Genome research 27:11 (2017) 1843-1858

Authors:

Ashis Saha, Yungil Kim, Ariel DH Gewirtz, Brian Jo, Chuan Gao, Ian C McDowell, GTEx Consortium, Barbara E Engelhardt, Alexis Battle

Abstract:

Gene co-expression networks capture biologically important patterns in gene expression data, enabling functional analyses of genes, discovery of biomarkers, and interpretation of genetic variants. Most network analyses to date have been limited to assessing correlation between total gene expression levels in a single tissue or small sets of tissues. Here, we built networks that additionally capture the regulation of relative isoform abundance and splicing, along with tissue-specific connections unique to each of a diverse set of tissues. We used the Genotype-Tissue Expression (GTEx) project v6 RNA sequencing data across 50 tissues and 449 individuals. First, we developed a framework called Transcriptome-Wide Networks (TWNs) for combining total expression and relative isoform levels into a single sparse network, capturing the interplay between the regulation of splicing and transcription. We built TWNs for 16 tissues and found that hubs in these networks were strongly enriched for splicing and RNA binding genes, demonstrating their utility in unraveling regulation of splicing in the human transcriptome.
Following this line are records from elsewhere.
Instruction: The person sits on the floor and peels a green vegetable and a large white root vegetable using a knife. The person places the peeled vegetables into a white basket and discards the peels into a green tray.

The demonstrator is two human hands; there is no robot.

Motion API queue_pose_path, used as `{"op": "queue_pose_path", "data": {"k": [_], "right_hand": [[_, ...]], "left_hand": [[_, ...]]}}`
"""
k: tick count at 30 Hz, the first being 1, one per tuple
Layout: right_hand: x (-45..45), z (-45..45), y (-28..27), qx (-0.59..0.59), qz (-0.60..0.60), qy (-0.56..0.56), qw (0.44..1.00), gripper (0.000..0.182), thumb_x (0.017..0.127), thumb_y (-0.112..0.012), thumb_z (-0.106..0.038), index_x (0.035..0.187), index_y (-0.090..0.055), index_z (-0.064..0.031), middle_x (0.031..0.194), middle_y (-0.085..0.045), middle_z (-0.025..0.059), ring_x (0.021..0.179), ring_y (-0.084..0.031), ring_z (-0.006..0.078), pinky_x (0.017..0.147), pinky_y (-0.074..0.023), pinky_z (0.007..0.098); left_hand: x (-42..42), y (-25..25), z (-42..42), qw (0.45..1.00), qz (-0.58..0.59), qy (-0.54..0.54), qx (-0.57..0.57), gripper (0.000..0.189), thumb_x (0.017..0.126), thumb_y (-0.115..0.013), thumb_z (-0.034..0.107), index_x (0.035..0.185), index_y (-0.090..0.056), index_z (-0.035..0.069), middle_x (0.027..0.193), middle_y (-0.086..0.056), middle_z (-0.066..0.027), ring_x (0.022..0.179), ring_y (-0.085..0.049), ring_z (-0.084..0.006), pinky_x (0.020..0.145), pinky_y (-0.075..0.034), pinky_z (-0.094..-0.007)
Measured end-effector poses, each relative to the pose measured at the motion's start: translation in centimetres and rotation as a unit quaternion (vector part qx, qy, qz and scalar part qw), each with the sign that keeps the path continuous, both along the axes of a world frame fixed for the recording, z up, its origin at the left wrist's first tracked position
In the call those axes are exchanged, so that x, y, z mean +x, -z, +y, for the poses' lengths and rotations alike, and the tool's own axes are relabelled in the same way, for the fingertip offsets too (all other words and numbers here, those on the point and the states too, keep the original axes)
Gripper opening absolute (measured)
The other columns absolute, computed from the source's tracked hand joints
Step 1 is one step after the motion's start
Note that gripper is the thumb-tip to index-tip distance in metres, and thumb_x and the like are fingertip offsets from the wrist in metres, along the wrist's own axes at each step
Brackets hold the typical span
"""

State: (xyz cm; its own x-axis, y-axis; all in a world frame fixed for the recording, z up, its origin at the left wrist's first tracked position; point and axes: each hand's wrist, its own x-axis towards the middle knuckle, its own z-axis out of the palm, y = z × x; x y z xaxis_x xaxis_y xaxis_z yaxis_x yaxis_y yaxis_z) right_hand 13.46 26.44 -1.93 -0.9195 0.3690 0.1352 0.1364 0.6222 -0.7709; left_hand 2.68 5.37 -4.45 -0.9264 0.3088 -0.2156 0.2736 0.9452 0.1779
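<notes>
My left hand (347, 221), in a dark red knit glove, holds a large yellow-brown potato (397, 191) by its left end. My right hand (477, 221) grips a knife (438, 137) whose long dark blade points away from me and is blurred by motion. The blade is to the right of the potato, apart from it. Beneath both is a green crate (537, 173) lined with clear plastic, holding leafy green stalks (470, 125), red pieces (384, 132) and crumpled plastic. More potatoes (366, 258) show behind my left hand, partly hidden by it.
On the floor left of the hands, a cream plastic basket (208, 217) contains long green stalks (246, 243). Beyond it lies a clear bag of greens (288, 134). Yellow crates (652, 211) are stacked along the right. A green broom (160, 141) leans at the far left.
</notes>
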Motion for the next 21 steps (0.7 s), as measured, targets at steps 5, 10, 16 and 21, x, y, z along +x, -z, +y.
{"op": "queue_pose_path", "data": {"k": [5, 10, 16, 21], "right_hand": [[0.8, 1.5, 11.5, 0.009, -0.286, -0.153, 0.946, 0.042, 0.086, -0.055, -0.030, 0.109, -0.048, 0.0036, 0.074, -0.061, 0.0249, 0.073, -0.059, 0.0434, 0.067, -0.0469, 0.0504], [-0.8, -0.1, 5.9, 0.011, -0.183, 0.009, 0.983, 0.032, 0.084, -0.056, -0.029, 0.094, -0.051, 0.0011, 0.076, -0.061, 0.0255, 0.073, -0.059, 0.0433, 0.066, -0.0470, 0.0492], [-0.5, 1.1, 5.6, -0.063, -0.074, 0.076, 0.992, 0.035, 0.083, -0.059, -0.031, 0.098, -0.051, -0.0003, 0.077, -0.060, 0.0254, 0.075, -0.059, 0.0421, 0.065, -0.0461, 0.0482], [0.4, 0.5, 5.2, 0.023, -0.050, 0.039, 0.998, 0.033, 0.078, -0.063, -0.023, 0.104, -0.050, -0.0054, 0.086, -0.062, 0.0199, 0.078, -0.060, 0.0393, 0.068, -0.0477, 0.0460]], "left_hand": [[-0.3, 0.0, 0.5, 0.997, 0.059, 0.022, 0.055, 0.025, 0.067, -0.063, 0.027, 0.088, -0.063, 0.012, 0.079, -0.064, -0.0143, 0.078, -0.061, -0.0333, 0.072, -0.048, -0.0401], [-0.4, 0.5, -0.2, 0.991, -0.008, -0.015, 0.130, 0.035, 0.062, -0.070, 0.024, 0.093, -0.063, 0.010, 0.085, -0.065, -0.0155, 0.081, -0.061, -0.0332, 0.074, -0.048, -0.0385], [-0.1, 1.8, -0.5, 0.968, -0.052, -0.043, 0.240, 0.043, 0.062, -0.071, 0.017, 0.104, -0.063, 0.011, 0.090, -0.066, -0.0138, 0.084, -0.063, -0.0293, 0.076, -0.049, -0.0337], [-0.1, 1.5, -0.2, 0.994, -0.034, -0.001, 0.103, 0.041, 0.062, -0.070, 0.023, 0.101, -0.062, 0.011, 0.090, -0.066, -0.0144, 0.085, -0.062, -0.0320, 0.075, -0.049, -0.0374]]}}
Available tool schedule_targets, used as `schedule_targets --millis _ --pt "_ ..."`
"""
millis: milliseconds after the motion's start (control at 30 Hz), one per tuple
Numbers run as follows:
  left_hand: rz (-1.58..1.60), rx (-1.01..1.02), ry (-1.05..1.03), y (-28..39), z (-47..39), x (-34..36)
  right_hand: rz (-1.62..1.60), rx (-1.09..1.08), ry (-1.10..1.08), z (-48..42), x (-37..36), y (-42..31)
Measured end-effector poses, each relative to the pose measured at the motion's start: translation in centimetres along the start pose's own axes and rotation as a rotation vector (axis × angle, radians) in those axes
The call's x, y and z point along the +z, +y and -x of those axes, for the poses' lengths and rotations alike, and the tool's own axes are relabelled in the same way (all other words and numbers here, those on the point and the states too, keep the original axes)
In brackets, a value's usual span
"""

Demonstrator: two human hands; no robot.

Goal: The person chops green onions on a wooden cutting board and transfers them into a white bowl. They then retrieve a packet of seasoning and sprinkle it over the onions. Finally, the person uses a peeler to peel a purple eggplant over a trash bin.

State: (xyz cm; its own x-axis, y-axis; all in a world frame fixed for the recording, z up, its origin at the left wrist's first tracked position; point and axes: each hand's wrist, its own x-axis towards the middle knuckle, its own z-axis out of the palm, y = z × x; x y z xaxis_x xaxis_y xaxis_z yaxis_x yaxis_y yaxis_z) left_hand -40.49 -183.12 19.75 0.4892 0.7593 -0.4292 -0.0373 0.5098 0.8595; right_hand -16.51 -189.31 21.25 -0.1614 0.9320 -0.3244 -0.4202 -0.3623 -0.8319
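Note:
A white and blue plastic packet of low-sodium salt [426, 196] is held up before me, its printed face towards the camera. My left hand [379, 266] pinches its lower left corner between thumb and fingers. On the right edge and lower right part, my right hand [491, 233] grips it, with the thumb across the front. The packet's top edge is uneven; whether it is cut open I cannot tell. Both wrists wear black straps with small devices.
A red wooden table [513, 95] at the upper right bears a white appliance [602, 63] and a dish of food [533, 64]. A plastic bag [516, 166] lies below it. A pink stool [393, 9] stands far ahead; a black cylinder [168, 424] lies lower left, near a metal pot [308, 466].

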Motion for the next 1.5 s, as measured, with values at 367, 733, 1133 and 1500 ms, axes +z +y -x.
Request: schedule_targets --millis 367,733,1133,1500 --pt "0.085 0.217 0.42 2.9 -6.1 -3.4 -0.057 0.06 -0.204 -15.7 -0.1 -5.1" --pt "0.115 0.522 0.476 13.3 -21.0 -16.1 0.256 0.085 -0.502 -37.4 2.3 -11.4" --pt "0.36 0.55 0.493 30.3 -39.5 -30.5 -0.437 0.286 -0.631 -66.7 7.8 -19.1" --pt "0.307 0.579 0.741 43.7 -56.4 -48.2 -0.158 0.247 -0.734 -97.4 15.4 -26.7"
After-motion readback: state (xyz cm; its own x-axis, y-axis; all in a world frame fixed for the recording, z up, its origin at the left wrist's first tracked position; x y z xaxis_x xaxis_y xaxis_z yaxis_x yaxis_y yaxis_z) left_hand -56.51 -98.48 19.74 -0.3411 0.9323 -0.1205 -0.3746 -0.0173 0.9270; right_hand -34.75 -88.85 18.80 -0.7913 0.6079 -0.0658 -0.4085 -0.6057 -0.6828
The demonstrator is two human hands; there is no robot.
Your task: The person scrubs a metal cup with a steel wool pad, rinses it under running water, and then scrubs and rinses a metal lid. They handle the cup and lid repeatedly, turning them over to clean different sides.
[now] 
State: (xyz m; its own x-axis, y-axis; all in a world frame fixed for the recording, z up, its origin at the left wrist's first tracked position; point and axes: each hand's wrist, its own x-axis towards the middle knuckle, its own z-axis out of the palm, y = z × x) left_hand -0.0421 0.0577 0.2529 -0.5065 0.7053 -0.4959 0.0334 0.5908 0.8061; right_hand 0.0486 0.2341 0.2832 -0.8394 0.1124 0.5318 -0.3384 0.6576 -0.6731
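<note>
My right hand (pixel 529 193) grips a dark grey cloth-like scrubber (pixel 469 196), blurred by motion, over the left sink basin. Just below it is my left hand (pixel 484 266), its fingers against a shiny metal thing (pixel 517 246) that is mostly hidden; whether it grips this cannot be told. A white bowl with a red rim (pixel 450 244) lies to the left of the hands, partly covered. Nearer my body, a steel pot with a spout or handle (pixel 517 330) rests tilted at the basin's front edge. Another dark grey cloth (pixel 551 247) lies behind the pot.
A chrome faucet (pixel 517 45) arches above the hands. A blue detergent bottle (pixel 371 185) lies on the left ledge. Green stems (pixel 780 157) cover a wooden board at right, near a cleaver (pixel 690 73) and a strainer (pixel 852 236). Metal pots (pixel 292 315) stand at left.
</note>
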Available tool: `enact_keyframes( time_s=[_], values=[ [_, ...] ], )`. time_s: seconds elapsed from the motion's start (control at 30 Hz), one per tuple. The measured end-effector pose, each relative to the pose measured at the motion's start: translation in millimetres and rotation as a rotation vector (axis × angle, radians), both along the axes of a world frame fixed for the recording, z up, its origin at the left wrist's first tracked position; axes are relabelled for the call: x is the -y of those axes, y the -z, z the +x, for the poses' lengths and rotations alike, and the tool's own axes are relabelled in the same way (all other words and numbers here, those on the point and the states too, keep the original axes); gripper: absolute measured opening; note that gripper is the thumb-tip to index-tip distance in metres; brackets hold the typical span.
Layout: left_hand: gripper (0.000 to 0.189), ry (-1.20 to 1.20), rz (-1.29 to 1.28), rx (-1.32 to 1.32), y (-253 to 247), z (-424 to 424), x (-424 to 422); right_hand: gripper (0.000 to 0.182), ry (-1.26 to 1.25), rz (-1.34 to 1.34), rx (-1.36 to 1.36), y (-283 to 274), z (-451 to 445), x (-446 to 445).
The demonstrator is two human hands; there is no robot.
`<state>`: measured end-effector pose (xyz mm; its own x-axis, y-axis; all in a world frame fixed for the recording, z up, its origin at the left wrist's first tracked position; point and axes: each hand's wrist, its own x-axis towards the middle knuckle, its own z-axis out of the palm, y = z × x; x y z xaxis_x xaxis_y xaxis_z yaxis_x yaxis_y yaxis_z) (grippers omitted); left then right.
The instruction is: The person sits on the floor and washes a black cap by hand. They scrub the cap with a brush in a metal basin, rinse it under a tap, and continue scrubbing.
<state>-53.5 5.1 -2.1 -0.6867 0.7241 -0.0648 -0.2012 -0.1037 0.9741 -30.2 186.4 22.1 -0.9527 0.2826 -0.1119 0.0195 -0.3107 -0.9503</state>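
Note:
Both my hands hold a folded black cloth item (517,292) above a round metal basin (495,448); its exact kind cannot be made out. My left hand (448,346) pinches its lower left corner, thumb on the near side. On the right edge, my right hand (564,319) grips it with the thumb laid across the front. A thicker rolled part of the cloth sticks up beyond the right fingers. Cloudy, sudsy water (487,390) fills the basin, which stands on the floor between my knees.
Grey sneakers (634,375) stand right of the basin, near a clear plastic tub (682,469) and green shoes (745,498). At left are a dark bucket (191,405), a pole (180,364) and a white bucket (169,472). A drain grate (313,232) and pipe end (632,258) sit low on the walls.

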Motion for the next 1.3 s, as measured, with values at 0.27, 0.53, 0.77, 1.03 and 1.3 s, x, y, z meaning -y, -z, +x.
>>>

Next, we used a Bayesian biclustering model that identifies network edges unique to a single tissue to reconstruct Tissue-Specific Networks (TSNs) for 26 distinct tissues and 10 groups of related tissues. Finally, we found genetic variants associated with pairs of adjacent nodes in our networks, supporting the estimated network structures and identifying 20 genetic variants with distant regulatory impact on transcription and splicing. Our networks provide an improved understanding of the complex relationships of the human transcriptome across tissues.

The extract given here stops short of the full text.